In 1997, IC achieved dual accreditation by the Council of International Schools and the New England Association of Schools and Colleges.

Schools
All content is taught using the target languages of Arabic, English and French and works within the PYP curricular framework.

The Elementary School covers grades one through five (ages six to eleven). The medium of instruction is either English or French, although Arabic is mandatory for all students. An Arabic program is made available in IC to students who have lived abroad and qualify for exemption from the regular programs.
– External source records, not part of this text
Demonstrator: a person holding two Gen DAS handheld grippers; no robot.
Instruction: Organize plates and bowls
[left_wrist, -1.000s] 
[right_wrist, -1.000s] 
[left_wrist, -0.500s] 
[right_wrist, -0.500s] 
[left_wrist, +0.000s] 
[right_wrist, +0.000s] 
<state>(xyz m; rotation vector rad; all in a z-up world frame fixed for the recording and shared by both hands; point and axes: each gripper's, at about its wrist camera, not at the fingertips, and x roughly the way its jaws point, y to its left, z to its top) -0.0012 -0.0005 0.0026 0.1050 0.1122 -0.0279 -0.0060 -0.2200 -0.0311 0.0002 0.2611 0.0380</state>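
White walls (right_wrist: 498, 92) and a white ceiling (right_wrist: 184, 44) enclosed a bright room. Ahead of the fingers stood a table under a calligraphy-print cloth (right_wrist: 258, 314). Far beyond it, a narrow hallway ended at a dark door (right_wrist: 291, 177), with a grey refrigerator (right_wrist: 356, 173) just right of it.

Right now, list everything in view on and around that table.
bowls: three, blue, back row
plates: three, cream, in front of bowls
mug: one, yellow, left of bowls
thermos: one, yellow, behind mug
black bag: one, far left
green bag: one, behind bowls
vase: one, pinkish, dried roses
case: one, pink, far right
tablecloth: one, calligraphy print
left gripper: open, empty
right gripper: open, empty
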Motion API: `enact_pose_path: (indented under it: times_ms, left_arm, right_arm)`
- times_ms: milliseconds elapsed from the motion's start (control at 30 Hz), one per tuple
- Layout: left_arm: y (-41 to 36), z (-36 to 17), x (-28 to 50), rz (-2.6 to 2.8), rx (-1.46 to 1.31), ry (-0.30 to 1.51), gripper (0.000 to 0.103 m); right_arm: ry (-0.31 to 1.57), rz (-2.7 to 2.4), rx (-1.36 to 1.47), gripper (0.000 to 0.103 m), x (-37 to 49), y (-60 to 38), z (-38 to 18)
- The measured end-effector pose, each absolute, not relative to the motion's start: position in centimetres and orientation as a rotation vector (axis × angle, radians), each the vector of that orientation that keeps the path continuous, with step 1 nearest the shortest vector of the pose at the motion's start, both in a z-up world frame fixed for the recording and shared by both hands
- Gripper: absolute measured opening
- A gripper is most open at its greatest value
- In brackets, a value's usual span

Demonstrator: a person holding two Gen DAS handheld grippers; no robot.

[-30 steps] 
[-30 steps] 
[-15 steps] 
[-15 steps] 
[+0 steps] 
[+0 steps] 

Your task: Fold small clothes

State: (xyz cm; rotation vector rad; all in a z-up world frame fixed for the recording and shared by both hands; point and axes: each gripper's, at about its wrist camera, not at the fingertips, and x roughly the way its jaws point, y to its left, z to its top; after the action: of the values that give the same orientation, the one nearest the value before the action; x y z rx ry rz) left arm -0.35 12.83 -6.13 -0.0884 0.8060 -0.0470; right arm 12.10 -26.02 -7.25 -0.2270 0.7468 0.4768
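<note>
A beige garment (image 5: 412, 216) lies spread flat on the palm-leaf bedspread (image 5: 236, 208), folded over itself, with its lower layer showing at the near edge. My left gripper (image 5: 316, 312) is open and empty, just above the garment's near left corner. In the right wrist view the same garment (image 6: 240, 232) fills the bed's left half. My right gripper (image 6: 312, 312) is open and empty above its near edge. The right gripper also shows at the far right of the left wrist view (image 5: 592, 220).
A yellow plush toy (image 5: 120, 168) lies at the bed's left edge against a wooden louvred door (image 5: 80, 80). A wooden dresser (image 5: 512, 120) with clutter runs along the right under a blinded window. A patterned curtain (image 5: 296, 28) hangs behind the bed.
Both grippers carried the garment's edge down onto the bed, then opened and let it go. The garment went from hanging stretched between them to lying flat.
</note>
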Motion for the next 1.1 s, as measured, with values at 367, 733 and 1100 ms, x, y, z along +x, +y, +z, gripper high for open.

The Middle School is a four-year cycle covering grades 6 through 9.  It offers three programs: the Lebanese Program prepares students for the official Lebanese Brevet examination; the College Preparatory Program is an English medium non-Brevet program; and the French Program is non-Brevet program taught in French that prepares the student for the official French Baccalaureate examination.  All programs require the teaching of Arabic, English, French, Mathematics, Science, Social Studies, Physical Education, Arts, Information Technology (IT), Music and Theatre Courses. Grades 6,7, and 8 also receive Technology instruction.  1

The Secondary School is a three-year cycle made up of four separate programs: The Lebanese Baccalaureate Program which follows a curriculum set by the Lebanese Ministry of Education; The French Baccalaureate Program which follows a curriculum set by the French Ministry of Education; the International Baccalaureate (IB) Diploma Program; and The American College Preparatory Program (CPP), a non-baccalaureate diploma program.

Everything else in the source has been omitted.